Cooking with smoked ham hocks is not complicated, but, if you don't
understand the smoked hock you may not be getting the most out of the
cut.
First of all a ham hock is a portion of a pig's leg (go look it up). It's
mostly fat and bone and about one third meat but the meat is not the
most important thing you're looking for; it's the flavor. The meat is
just an added benefit. The smoked hock has a smoked flavor, you get
flavor from the fat and flavor from the bones. It's called "body" in the
flavor world.
Now,
smoked hocks come in two forms, One is as big as shown in the first
picture and the other is cut in crosswise slices with a bone saw; it's
all the same. The sliced type needs to be cooked just as long because
it's not about getting the meat done, it's about extracting flavor. I
score the fat layer in a few places on the piece shown here before it's
put to boil.
To
handle the hock properly you must slow boil it for at least an hour, and,
more time is better. Boil it until it falls apart; don't worry, the meat
is tough enough to handle it. Take the hock of out the water and reduce
the liquid by half. The picture here is of the hock after it's taken out
of the pot to cool.
The
third picture gives you an idea how much meat you'll get out of a large
hock.

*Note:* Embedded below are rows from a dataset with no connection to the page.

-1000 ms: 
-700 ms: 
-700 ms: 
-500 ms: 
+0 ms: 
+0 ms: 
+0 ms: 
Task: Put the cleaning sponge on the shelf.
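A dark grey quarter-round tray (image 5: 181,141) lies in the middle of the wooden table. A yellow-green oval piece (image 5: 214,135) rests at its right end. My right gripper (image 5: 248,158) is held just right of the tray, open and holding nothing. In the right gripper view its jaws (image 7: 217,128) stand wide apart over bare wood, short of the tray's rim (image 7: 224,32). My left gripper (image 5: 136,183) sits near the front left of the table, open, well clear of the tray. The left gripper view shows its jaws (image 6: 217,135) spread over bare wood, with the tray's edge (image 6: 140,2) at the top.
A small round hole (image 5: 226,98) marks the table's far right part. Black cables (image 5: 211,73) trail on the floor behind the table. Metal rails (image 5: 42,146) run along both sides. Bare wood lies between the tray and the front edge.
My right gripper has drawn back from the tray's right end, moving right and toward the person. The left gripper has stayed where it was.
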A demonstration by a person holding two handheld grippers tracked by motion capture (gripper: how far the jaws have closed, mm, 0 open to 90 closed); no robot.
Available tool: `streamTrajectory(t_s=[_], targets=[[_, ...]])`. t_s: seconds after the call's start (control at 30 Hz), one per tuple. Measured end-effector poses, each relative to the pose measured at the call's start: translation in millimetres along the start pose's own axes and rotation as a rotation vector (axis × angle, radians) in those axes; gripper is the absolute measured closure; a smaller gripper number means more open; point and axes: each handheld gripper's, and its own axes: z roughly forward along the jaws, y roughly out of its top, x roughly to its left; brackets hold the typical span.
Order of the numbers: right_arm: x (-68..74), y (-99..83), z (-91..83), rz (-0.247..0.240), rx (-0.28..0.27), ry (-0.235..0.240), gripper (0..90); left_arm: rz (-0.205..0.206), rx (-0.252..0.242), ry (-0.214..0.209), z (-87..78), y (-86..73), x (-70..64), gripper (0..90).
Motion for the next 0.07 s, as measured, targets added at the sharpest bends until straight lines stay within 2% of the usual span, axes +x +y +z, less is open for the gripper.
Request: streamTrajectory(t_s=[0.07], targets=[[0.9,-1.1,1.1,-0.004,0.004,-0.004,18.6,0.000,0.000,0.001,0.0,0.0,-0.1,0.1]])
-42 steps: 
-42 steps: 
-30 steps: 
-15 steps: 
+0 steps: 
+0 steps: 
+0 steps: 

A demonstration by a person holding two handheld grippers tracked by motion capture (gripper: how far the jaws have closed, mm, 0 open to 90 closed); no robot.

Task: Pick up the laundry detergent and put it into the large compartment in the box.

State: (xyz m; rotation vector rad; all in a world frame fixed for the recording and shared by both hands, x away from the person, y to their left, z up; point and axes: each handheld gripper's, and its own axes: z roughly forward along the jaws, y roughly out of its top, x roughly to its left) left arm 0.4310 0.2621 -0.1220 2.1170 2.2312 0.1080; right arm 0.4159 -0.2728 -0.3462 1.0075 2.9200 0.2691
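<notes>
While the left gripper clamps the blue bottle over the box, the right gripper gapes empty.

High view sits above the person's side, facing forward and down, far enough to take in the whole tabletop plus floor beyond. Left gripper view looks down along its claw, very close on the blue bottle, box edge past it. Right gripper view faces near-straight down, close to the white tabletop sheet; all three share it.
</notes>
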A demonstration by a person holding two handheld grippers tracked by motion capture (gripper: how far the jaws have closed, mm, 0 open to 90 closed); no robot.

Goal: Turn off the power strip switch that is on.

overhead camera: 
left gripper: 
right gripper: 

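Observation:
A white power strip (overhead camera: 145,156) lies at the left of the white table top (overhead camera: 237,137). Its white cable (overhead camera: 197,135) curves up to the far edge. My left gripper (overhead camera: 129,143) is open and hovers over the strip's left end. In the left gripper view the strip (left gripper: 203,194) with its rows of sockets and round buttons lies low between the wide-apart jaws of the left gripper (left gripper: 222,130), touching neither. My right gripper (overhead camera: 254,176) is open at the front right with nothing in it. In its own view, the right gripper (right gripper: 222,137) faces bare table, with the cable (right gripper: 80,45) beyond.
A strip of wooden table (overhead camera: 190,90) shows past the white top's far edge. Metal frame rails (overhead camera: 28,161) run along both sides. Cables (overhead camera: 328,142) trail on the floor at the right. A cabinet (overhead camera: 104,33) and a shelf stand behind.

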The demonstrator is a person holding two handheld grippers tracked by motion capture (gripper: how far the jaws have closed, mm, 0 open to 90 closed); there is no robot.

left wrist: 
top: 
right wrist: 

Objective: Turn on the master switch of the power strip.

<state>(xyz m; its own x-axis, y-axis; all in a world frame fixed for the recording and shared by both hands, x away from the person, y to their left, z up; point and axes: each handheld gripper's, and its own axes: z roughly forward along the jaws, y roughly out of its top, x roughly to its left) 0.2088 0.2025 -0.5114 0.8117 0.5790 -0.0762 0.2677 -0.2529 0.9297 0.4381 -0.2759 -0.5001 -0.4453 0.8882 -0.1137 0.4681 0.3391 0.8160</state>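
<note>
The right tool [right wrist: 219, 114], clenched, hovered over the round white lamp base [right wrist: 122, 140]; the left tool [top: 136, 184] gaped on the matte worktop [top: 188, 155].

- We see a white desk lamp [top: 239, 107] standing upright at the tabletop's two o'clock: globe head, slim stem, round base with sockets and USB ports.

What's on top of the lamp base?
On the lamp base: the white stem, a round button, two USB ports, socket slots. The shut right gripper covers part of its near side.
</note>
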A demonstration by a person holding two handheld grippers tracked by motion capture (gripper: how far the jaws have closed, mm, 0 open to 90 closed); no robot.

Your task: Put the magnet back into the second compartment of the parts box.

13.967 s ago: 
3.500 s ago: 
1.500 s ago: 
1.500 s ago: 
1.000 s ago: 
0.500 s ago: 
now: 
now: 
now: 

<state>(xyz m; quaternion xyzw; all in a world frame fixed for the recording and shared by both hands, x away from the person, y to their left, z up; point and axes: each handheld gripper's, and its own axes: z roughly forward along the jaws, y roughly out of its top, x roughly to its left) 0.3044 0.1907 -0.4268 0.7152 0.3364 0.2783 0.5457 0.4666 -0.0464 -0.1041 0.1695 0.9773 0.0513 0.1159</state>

It's in a small paper plate and amounts to about a little over a
cup. You'll have to pick and pull the meat out of it and discard the
rest. You will also notice that very little dissolved fat is in the
water!
So, you're talking about a one to two hour process altogether just to
get everything you want out of the hock flavor wise.
What would you do with a smoked ham hock you say? Pretty much what you
would use salt meat for, however, it has a smoked flavor (body) that
salt meat does not have. Purple Hull Peas love Smoked Ham Hocks.